Michael Willmott
Michael Willmott

Reputation: 529

Entity Framework Code First - Entity maps to one or the other

I have Entity1 and Entity2 for example:

public class Entity1
{
    public int Entity1ID { get; set; }
    public string Content { get; set; }
    public virtual ICollection<Comment> Comments { get; set; }
}

public class Entity2
{
    public int Entity2ID { get; set; }
    public string Content { get; set; }
    public virtual ICollection<Comment> Comments { get; set; }
}

I want to be able to add comments that are associated with each entity. This is easy enough if you were to have class Entity1_Comments and Entity2_Comments for example. Is there a way to store all the comments in one table though without confusion as to whether the record is mapping to an Entity1 record or Entity2 record?
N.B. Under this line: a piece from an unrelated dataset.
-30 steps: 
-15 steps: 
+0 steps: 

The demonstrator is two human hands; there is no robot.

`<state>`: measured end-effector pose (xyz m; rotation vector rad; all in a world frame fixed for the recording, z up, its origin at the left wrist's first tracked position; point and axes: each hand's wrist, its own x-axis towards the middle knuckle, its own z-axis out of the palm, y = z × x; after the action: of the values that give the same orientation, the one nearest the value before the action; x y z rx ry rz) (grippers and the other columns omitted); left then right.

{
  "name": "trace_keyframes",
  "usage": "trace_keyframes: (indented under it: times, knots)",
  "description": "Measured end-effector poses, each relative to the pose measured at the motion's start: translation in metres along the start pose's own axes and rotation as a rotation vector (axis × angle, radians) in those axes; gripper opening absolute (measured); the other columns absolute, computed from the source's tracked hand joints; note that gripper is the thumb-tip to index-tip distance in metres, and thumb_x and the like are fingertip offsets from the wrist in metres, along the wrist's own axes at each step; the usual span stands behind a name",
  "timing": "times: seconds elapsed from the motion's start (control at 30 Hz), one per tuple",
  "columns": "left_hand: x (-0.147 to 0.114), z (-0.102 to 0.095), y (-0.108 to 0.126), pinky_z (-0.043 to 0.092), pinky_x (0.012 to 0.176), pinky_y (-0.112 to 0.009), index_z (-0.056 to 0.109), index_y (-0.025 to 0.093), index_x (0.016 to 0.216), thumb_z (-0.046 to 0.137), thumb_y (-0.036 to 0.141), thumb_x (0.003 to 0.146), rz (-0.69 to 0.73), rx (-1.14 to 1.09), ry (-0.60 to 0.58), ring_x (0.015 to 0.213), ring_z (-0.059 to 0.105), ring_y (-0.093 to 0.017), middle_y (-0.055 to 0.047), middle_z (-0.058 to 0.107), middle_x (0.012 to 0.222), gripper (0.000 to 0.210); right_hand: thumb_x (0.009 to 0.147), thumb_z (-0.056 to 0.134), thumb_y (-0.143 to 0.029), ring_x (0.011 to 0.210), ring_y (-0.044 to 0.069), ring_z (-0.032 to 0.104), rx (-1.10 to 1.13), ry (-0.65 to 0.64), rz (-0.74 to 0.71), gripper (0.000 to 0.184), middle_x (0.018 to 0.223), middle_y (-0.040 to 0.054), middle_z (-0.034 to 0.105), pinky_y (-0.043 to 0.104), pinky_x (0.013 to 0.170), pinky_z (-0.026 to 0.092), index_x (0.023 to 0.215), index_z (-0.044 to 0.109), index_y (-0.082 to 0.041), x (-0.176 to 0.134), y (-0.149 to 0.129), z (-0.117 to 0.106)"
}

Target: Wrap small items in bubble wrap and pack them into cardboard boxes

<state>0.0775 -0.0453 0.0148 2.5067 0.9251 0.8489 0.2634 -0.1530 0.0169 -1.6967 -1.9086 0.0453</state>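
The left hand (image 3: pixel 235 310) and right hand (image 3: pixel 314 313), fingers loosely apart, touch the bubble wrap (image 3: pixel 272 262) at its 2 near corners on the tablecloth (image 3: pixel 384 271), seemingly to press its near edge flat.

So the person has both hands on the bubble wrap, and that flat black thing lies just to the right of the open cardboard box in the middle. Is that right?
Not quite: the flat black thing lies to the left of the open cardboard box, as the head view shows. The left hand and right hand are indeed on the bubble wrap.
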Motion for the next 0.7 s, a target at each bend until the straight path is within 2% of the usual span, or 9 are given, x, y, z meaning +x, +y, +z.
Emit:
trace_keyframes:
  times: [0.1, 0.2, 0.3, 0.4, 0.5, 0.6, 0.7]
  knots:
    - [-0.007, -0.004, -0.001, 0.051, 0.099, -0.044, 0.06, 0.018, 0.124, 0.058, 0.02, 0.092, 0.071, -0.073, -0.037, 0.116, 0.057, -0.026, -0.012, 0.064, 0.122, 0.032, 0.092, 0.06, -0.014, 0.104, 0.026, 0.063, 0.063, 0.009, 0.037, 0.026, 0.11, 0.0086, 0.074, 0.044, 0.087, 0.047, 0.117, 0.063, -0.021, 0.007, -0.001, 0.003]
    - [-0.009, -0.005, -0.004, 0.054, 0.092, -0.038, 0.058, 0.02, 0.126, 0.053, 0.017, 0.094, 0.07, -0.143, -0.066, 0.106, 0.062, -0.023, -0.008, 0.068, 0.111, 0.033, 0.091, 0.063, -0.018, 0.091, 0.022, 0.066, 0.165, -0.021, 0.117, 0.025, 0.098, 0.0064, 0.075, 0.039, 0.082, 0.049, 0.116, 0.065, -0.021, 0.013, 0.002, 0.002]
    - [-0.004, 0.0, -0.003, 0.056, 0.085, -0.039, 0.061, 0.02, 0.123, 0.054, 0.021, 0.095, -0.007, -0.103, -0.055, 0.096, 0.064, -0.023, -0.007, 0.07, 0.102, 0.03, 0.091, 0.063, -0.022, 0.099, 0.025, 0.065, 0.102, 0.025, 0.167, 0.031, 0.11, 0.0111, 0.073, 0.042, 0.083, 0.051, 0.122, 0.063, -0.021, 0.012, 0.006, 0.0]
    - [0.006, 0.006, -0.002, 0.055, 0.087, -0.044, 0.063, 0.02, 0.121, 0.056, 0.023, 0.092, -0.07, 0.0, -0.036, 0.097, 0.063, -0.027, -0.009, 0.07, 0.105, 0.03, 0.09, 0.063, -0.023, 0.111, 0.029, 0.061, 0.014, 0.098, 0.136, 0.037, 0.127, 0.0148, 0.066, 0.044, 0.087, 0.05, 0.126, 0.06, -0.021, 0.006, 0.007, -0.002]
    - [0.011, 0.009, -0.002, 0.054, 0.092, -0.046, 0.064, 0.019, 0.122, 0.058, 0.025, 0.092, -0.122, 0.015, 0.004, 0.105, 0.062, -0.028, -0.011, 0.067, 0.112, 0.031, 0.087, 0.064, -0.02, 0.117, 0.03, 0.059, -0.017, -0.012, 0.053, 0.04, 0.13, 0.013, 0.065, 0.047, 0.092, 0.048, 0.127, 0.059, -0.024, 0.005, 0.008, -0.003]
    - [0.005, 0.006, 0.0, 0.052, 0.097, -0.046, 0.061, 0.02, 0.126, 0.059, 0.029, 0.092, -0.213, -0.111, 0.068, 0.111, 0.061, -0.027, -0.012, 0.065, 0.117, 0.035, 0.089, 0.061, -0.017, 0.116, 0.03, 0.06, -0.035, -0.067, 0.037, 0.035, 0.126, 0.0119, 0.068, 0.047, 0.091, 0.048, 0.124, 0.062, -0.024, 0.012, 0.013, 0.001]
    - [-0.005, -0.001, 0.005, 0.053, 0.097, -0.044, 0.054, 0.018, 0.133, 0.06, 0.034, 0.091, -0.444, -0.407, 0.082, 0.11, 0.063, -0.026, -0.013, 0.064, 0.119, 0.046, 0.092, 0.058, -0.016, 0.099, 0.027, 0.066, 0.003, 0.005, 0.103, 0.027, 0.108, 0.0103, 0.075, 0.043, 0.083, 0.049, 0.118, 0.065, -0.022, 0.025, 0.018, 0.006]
You could for instance structure the comments table such that it has:

CommentID
Entity1_or_Entity2
ForeignKeyID
... 

as the table columns. Thereby checking which record type the comments is associated with using the column Entity1_or_Entity2 and then using the ForeignKeyID to find that record. I'm not sure how you might go about this using code-first though.

Thanks,

Michael

Upvotes: 2

Views: 188

Answers (2)

tdykstra
tdykstra

Reputation: 6060

One approach would be to set up TPH (table per hierarchy) inheritance on the Comment entity. That is, make a Comment base class, make Comment1 a derived class with FK to Entity1, and Comment2 a derived class with FK to entity 2. You end up with extra columns in your Comment table (two FKs instead of 1, plus a discriminator). See http://www.asp.net/entity-framework/tutorials/implementing-inheritance-with-the-entity-framework-in-an-asp-net-mvc-application

Upvotes: 2

Diego Mijelshon
Diego Mijelshon

Reputation: 52745

Entity Framework does not support heterogeneous associations. Other frameworks handle this automatically (NHibernate, for example, provides the any mapping).

My solution is to mimic what NHibernate does, but manually.

There's a Comment entity with EntityType and EntityID fields, no foreign keys. A NoteService allows me to add/retrieve notes from any entity by storing/querying using those fields.

The only thing you will not have, of course, is direct navigation.